*Description of the task*:
Drop the images, then output the listing exactly.

*Given data*:
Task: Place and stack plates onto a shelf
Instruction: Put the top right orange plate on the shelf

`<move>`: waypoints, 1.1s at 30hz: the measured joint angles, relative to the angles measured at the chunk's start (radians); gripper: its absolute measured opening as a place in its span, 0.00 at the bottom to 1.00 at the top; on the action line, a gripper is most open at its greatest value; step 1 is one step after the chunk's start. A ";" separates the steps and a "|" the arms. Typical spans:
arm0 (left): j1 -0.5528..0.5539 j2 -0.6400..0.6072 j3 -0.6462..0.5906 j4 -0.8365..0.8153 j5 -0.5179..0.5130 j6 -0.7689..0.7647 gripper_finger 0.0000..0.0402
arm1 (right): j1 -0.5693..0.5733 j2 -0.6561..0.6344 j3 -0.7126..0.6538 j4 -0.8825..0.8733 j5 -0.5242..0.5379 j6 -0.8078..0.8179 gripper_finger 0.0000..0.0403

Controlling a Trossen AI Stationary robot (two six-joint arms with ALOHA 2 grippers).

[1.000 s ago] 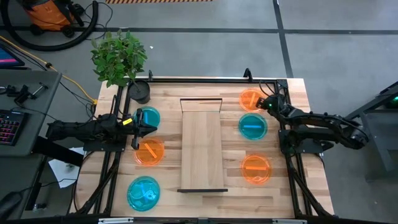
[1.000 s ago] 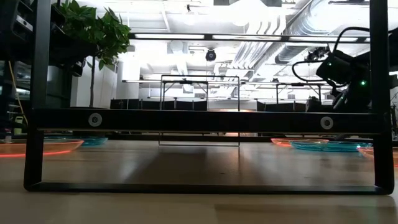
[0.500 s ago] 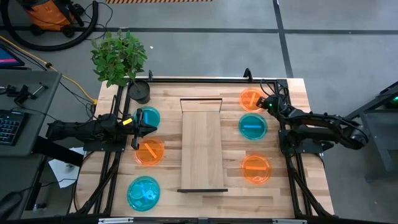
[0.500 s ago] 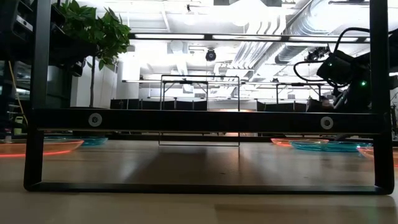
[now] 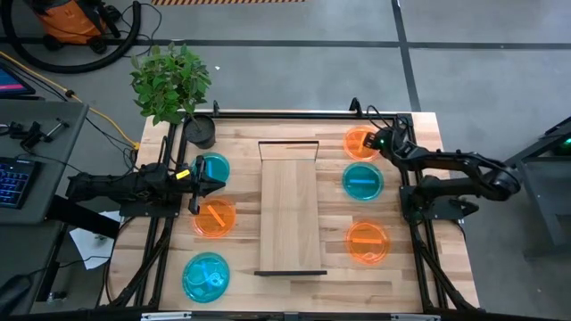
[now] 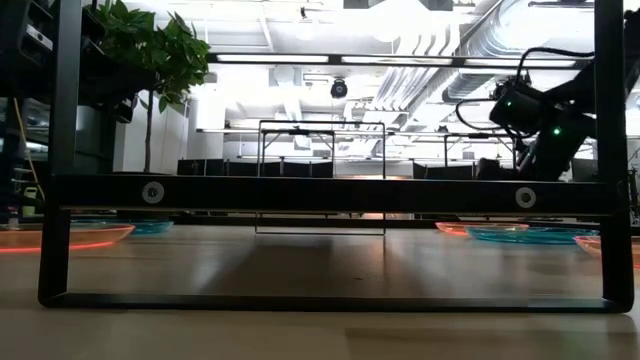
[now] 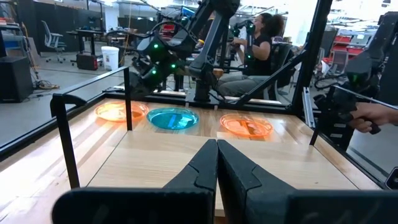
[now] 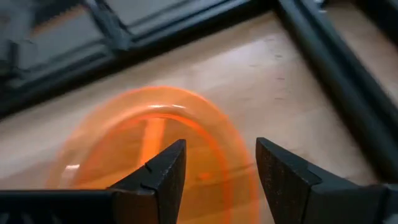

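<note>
Six plates lie flat on the tabletop. On the right are an orange plate (image 5: 359, 141), a cyan one (image 5: 362, 181) and an orange one (image 5: 367, 242). On the left are a cyan plate (image 5: 212, 168), an orange one (image 5: 214, 217) and a cyan one (image 5: 206, 275). The shelf (image 5: 289, 207) stands between the two rows. My right gripper (image 5: 376, 141) is open and hovers over the far-right orange plate (image 8: 149, 143), its fingers either side of the plate's rim. My left gripper (image 5: 198, 185) is shut and waits between the two far-left plates.
A potted plant (image 5: 169, 85) stands at the table's far left corner. Dark frame rails (image 5: 410, 223) run along both side edges. The shelf's dark end frame (image 6: 330, 190) spans the low view. A person (image 7: 261, 37) sits beyond the table's right side.
My right gripper has moved a short way toward the table's far edge and left, coming over the far-right orange plate. The plates and the left arm have stayed put.
</note>
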 joint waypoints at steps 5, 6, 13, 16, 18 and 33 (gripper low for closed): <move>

*Response box*:
Task: Place and stack plates onto a shelf
Instruction: Put the top right orange plate on the shelf

`<move>`: waypoints, 1.1s at 30hz: the measured joint angles, relative to the angles measured at the chunk's start (radians); gripper: its absolute measured opening as a place in its span, 0.00 at the bottom to 1.00 at the top; on the action line, a gripper is most open at its greatest value; step 1 is one step after the chunk's start. A ";" separates the steps and a "|" the arms. Typical spans:
arm0 (left): j1 -0.5528..0.5539 j2 -0.6400..0.6072 j3 -0.6462..0.5906 j4 -0.8365..0.8153 j5 -0.5179..0.5130 j6 -0.7689..0.7647 gripper_finger 0.0000..0.0402
arm1 (right): j1 -0.5693..0.5733 j2 -0.6561..0.6344 j3 -0.7126..0.6538 j4 -0.8825..0.8733 j5 -0.5242..0.5379 j6 -0.8078..0.8179 gripper_finger 0.0000..0.0403

Controlling a Trossen AI Stationary robot (two six-joint arms with ALOHA 2 grippers).

[1.000 s ago] 
[1.000 s ago] 
[0.500 s ago] 
[0.500 s ago] 
[now] 
[now] 
[now] 
[now] 

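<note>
Six plates lie flat on the tabletop. On the right are an orange plate (image 5: 359, 141), a cyan one (image 5: 362, 181) and an orange one (image 5: 367, 242). On the left are a cyan plate (image 5: 212, 168), an orange one (image 5: 214, 217) and a cyan one (image 5: 206, 275). The shelf (image 5: 289, 207) stands between the two rows. My right gripper (image 5: 376, 141) is open and hovers over the far-right orange plate (image 8: 149, 143), its fingers either side of the plate's rim. My left gripper (image 5: 198, 185) is shut and waits between the two far-left plates.
A potted plant (image 5: 169, 85) stands at the table's far left corner. Dark frame rails (image 5: 410, 223) run along both side edges. The shelf's dark end frame (image 6: 330, 190) spans the low view. A person (image 7: 261, 37) sits beyond the table's right side.
My right gripper has moved a short way toward the table's far edge and left, coming over the far-right orange plate. The plates and the left arm have stayed put.
</note>
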 joint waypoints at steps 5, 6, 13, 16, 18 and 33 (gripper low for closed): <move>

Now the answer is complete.